Es evidente que el margen de maniobra de España en todo esto es muy escaso, por no decir nulo. España pertenece a la OTAN y la criminal invasión rusa de Ucrania ha puesto en primer plano la política de bloques, el rearme y, en resumidas cuentas, el retorno, adaptado y ampliado, de la lógica de la Guerra Fría. Todo eso es cierto, pero como mínimo que haya que duplicar el presupuesto es algo que debería debatirse. Y por favor, que al menos no se prodiguen demasiado explicándonos la suerte que tenemos por ampliar el presupuesto militar con un incremento de ese calibre y en el contexto que estamos padeciendo, porque a veces da la sensación de que a algunos, como a nuestro amado líder en La Moncloa, le compensa dicho incremento si es a cambio de sentirse importante y bienamado también por los líderes occidentales, encantados de lo buen anfitrión que ha sido el presidente.

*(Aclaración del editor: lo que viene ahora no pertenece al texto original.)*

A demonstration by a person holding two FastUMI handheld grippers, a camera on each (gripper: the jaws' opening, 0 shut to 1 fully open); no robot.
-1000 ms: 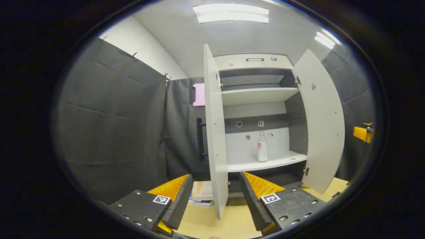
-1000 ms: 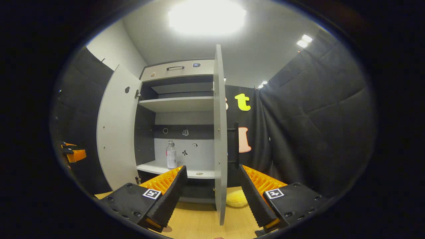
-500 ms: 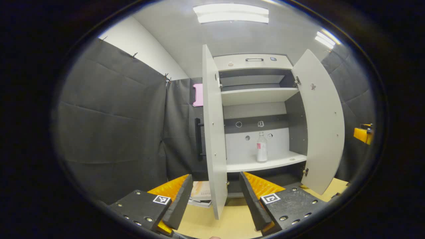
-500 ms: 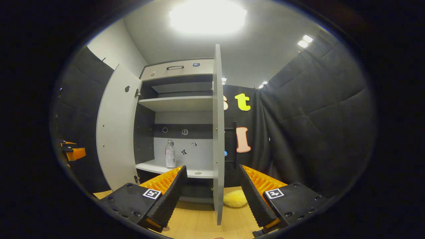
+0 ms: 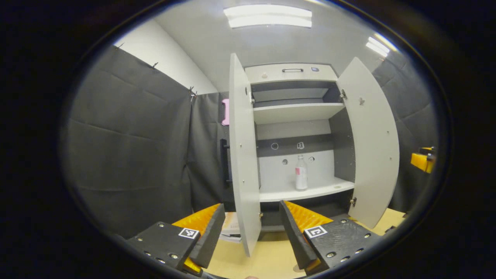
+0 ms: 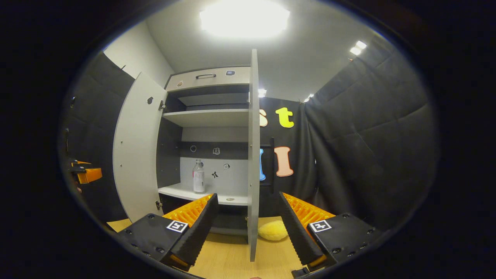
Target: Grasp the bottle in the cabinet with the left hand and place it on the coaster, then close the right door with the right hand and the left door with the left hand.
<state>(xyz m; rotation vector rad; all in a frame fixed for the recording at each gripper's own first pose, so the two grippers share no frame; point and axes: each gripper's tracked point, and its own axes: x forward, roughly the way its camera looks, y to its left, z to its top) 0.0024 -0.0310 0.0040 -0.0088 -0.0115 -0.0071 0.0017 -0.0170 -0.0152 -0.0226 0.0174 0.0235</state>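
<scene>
While both cabinet doors stand open, bottle sits upright on lower shelf, untouched. Left gripper spread wide, well short of cabinet; right gripper likewise spread, idle. Step: approach for grasp. Next: reach between doors, straddle bottle, pinch.

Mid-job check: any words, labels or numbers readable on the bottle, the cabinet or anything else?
No text can be read.
Label on the bottle: too small to read.
The stickers on the back wall of the cabinet: small and blurred, no legible words.
The square markers: black-and-white code patterns, no words.
</scene>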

Tampoco es que sea algo excepcionalmente raro, por otra parte, que Sánchez se vuelque ahora en la política exterior (algo que, como hemos incidido, por otra parte le viene dado desde que estalló primero la pandemia y después la guerra en Ucrania). Es común que a partir de cierto momento los presidentes del Gobierno se aburran de los tristes y pacatos asuntos domésticos, la inflación y eso, y se vuelquen en las luces de neón de la política exterior. Le pasó a Felipe González, le pasó a Aznar, le pasó a Zapatero (no le pasó, en cambio, a Rajoy, que planeaba estar siete u ocho legislaturas más regentando plácidamente España como una mercería) y le está sucediendo ahora a Sánchez, que sólo lleva cuatro años en el cargo, pero quizás no le quede mucho más en él, así que, total, para lo que resta, mejor disfrutarlo.